*How to complete this task*
What this exercise calls for is an exact copy of the data.
╭─ Data excerpt
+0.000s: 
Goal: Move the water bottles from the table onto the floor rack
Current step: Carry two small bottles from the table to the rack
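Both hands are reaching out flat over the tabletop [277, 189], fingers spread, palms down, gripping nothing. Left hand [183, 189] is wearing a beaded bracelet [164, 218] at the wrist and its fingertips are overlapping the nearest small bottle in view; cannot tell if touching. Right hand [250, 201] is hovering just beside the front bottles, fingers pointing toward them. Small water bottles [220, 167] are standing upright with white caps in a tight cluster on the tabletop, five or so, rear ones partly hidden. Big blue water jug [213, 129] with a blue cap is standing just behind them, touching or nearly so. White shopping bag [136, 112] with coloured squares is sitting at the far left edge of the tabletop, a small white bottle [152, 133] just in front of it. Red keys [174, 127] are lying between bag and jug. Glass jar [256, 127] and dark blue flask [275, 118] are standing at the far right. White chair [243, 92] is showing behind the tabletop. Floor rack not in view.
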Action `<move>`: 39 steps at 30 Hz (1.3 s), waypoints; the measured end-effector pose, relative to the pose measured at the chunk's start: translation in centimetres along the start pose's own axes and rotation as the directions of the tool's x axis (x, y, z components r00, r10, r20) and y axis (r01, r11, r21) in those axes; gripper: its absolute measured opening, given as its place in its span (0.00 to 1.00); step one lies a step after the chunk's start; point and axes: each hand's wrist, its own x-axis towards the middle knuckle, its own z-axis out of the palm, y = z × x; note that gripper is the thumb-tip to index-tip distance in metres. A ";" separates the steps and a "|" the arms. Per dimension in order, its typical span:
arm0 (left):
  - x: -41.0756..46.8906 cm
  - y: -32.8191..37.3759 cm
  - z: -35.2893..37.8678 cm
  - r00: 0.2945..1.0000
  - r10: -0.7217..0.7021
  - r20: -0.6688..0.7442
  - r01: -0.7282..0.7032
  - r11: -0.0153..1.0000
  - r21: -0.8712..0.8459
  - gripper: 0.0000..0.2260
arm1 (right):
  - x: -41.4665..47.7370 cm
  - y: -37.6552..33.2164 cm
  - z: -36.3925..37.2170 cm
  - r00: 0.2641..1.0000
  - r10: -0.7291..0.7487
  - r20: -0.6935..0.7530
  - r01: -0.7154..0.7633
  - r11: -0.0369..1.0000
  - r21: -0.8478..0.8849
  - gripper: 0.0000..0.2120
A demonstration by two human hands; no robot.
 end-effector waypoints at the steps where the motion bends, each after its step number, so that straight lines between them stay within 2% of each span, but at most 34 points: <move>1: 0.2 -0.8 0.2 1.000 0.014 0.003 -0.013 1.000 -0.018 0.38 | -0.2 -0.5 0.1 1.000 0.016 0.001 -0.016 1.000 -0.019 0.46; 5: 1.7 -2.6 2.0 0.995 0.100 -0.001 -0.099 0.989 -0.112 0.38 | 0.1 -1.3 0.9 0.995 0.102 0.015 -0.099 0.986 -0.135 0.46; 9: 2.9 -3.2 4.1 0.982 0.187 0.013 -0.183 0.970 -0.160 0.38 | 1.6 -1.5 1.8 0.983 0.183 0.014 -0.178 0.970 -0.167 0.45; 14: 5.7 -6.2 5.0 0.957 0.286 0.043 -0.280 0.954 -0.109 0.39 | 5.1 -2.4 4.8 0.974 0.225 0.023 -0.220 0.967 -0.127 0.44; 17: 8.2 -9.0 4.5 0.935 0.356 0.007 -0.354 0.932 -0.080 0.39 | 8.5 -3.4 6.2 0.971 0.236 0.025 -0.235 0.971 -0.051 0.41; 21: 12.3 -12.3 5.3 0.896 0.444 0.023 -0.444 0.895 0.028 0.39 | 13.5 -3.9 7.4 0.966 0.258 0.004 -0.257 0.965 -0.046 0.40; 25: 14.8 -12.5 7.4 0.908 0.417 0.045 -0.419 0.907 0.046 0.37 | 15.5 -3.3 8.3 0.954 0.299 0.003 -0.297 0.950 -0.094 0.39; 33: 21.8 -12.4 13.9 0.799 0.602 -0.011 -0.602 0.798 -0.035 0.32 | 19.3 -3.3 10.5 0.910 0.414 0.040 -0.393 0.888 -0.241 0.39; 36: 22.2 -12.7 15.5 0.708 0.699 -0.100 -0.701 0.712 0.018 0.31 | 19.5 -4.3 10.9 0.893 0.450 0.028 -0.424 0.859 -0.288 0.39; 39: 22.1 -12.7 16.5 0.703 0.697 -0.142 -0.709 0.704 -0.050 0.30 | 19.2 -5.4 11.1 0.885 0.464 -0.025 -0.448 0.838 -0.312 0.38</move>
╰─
*Written response*
+0.000s: 
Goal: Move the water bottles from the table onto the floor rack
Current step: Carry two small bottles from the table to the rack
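Both hands are reaching out flat over the tabletop [277, 189], fingers spread, palms down, gripping nothing. Left hand [183, 189] is wearing a beaded bracelet [164, 218] at the wrist and its fingertips are overlapping the nearest small bottle in view; cannot tell if touching. Right hand [250, 201] is hovering just beside the front bottles, fingers pointing toward them. Small water bottles [220, 167] are standing upright with white caps in a tight cluster on the tabletop, five or so, rear ones partly hidden. Big blue water jug [213, 129] with a blue cap is standing just behind them, touching or nearly so. White shopping bag [136, 112] with coloured squares is sitting at the far left edge of the tabletop, a small white bottle [152, 133] just in front of it. Red keys [174, 127] are lying between bag and jug. Glass jar [256, 127] and dark blue flask [275, 118] are standing at the far right. White chair [243, 92] is showing behind the tabletop. Floor rack not in view.
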Action `<move>`: 39 steps at 30 Hz (1.3 s), waypoints; the measured end-effector pose, relative to the pose measured at the chunk's start: translation in centimetres along the start pose's own axes and rotation as the directions of the tool's x axis (x, y, z components r00, r10, r20) and y axis (r01, r11, r21) in those axes; gripper: its absolute measured opening, given as its place in its span (0.00 to 1.00); step one lies a step after the chunk's start; point and axes: each hand's wrist, its own x-axis towards the middle knuckle, its own z-axis out of the palm, y = z × x; note that gripper is the thumb-tip to index-tip distance in metres. A ";" separates the steps and a "|" the arms. Per dimension in order, its typical span:
arm0 (left):
  - x: -41.0756..46.8906 cm
  - y: -32.8191..37.3759 cm
  - z: -35.2893..37.8678 cm
  - r00: 0.2945..1.0000
  - r10: -0.7217..0.7021
  - r20: -0.6688..0.7442
  - r01: -0.7282..0.7032
  - r11: -0.0153..1.0000
  - r21: -0.8712..0.8459
  - gripper: 0.0000..0.2260
arm1 (right):
  - x: -41.4665..47.7370 cm
  - y: -37.6552..33.2164 cm
  - z: -36.3925..37.2170 cm
  - r00: 0.2641..1.0000
  - r10: -0.7291..0.7487
  - r20: -0.6935..0.7530
  - r01: -0.7154..0.7633
  - r11: -0.0369..1.0000
  - r21: -0.8478..0.8849
  - gripper: 0.0000..0.2120
A demonstration by two human hands; no robot.
 end-effector waypoints at the steps where the motion bends, each after its step number, so that straight lines between them stay within 2% of each span, but at most 34 points: <move>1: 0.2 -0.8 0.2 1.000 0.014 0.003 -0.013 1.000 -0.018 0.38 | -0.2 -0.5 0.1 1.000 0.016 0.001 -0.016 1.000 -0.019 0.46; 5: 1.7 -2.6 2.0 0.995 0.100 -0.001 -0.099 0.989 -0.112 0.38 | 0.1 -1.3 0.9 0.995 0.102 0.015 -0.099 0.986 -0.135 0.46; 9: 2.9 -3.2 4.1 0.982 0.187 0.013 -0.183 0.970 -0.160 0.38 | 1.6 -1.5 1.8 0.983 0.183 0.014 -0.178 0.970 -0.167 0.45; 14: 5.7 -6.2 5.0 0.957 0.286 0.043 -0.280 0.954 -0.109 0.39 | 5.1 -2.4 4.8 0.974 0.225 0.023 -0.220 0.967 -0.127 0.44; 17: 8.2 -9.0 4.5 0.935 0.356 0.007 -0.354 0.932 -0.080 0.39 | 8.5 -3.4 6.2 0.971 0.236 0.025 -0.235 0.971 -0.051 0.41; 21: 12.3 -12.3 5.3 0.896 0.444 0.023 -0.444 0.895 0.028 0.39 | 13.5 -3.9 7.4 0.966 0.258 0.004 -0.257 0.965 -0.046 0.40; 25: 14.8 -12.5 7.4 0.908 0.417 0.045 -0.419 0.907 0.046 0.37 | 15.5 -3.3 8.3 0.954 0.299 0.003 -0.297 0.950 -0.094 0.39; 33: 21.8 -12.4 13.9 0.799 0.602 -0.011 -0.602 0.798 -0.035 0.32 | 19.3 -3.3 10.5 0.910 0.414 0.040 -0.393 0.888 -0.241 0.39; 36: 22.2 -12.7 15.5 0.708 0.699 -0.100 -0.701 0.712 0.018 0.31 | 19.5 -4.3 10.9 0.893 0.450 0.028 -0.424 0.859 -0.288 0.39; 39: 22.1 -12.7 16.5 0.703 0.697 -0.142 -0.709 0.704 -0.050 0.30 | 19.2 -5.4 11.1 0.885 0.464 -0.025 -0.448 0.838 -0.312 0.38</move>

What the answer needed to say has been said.